* PROBLEM DETAILS: The lines to reproduce from the material below are those from the one containing "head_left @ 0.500" through the one containing "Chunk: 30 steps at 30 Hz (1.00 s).", both included; write them out exactly and add nothing.

* DATA BELOW:

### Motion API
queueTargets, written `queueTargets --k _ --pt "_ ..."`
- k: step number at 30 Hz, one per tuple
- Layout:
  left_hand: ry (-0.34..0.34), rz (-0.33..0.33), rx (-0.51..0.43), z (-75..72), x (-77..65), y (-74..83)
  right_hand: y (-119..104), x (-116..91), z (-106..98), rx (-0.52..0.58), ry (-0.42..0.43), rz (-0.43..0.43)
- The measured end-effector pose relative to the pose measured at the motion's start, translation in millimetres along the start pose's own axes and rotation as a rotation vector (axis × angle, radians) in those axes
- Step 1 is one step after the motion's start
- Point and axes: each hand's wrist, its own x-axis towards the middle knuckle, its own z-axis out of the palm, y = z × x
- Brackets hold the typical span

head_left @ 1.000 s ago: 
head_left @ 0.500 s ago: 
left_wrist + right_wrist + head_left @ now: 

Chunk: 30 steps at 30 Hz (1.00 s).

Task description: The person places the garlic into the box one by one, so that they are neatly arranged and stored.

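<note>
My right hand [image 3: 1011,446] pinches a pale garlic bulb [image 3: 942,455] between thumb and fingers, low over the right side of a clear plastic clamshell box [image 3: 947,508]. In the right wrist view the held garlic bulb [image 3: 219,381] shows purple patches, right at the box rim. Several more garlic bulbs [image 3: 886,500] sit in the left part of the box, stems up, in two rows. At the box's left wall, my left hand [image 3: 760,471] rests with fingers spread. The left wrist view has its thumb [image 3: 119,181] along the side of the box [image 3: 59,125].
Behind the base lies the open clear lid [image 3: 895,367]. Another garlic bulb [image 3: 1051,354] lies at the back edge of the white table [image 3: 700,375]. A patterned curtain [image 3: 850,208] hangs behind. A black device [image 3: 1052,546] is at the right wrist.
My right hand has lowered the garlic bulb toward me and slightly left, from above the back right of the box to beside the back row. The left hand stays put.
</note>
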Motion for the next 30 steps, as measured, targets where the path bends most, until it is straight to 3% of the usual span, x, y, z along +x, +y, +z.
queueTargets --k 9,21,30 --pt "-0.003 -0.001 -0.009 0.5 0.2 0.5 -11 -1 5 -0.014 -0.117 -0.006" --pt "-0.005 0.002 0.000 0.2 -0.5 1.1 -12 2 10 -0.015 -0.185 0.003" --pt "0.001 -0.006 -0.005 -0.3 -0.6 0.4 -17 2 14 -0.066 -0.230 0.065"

* TASK OUTPUT:
head_left @ 0.500 s ago: 
left_wrist + right_wrist + head_left @ now: 

Chunk: 30 steps at 30 Hz (1.00 s).

Work on this exercise has been completed.